El militar iba a volverse cuando una señal le hizo entrar detrás del automóvil que se detuvo
un instante. Schwarzschild continuó caminando hacia la puerta, sin más plan que
presentarse tal cual, esperando que alguien o algo pudiese reconocer su
esfuerzo para reincorporarse a la Organización.
Su caminar era seguido por un par de cámaras ocultas en la oscuridad de la noche.
Cuando llegó a la altura de la puerta, el militar del control estaba
apostado fuera de la garita, con la mano derecha en el cinto a la altura de la
pistola.
-¡Alto!
El alemán hizo como que no había escuchado nada. Quizá no había sido una
buena idea venir caminando, sin identificación. Ahora que lo pensaba, si aquello era Mörgendammerung,
él era hombre muerto.
-¡He dicho alto!-Dijo el militar sacando la pistola. El teniente se quedó
clavado:
-Ich bin deutsch, ich verstehe nicht.
- Zeigen Sie mir Ihre Dokumentation!
Dieter se sorprendió. Aquél argentino sabía hablar alemán perfectamente y
le estaba pidiendo que se identificara, algo que no podía hacer.

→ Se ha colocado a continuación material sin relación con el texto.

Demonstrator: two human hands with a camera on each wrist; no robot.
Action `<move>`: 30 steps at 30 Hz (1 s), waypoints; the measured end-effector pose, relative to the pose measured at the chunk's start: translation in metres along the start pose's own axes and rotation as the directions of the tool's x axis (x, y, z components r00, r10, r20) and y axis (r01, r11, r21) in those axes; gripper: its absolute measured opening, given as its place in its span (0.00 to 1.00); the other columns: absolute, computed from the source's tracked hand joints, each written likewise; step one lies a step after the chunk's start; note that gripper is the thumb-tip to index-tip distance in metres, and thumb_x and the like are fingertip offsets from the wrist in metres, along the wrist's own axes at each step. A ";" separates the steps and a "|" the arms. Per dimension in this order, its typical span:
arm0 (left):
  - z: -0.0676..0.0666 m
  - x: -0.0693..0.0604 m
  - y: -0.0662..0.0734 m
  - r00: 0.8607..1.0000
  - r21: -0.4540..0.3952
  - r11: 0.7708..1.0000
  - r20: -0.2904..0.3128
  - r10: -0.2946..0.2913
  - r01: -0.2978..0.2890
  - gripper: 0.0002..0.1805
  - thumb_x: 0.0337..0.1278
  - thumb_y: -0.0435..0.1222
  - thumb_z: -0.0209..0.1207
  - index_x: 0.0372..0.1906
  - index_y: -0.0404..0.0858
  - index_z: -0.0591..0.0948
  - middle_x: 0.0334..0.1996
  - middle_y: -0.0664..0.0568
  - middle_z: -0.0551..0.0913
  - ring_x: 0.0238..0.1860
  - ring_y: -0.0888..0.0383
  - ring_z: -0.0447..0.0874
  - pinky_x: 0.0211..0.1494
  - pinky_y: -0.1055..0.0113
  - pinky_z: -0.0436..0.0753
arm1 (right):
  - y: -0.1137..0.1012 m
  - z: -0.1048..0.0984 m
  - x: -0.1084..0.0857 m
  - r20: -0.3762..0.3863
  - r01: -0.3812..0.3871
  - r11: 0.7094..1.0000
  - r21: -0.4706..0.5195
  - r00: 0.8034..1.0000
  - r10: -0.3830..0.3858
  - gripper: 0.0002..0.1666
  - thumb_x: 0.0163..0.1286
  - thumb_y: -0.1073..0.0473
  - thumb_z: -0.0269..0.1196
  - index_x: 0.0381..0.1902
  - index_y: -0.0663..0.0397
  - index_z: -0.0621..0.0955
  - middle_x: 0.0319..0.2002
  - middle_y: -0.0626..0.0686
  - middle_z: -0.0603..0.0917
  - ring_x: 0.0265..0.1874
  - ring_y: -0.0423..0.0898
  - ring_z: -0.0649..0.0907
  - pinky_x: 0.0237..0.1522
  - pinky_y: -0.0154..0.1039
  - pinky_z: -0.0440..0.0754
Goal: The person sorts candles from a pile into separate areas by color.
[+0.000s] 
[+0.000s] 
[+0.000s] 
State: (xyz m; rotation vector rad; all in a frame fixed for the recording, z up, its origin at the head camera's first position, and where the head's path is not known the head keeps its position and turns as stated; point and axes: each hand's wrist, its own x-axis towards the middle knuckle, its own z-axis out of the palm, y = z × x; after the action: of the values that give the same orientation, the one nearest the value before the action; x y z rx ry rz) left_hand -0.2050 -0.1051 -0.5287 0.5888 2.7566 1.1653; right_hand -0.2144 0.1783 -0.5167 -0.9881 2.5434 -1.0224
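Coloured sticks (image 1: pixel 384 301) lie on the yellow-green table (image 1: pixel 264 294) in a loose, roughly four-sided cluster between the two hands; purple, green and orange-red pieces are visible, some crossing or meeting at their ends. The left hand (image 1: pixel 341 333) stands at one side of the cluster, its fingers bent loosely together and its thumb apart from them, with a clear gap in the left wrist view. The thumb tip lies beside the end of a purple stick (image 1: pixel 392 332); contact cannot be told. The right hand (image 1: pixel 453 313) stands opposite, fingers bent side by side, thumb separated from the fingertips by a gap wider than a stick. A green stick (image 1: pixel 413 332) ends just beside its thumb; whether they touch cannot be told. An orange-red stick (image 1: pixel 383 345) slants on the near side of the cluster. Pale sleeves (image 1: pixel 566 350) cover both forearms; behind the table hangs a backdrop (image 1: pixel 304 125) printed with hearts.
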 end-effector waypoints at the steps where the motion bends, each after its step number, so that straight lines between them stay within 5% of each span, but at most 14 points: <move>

-Entschuldigung, ich habe nicht.
El guardia desenfundó la pistola y la apuntó directamente a la cabeza del
teniente. La expresión del soldado era inequívoca: le iba a volar la tapa de
los sesos.
-Alt!-Sonó un grito en el interior. El soldado no volvió la cara ni movió
un músculo, pero tampoco apretó el gatillo.
Un militar de faena, quizá un capitán, salió de la oscuridad del
recinto a la iluminada entrada del
mismo. Sonreía.
-Guten abend, leutnant Schwarzschild. Eingeben können.
En ese momento, el asustado visitante descubrió un grupo de personas que le observaban. Y le habían reconocido. Una infinita
sensación de alivio recorrió su cuerpo. Sin dudarlo, se encaminó hacia la puerta
donde el militar le esperaba.
-Ein Auto wird kommen, um dich abzuholen, leutnant.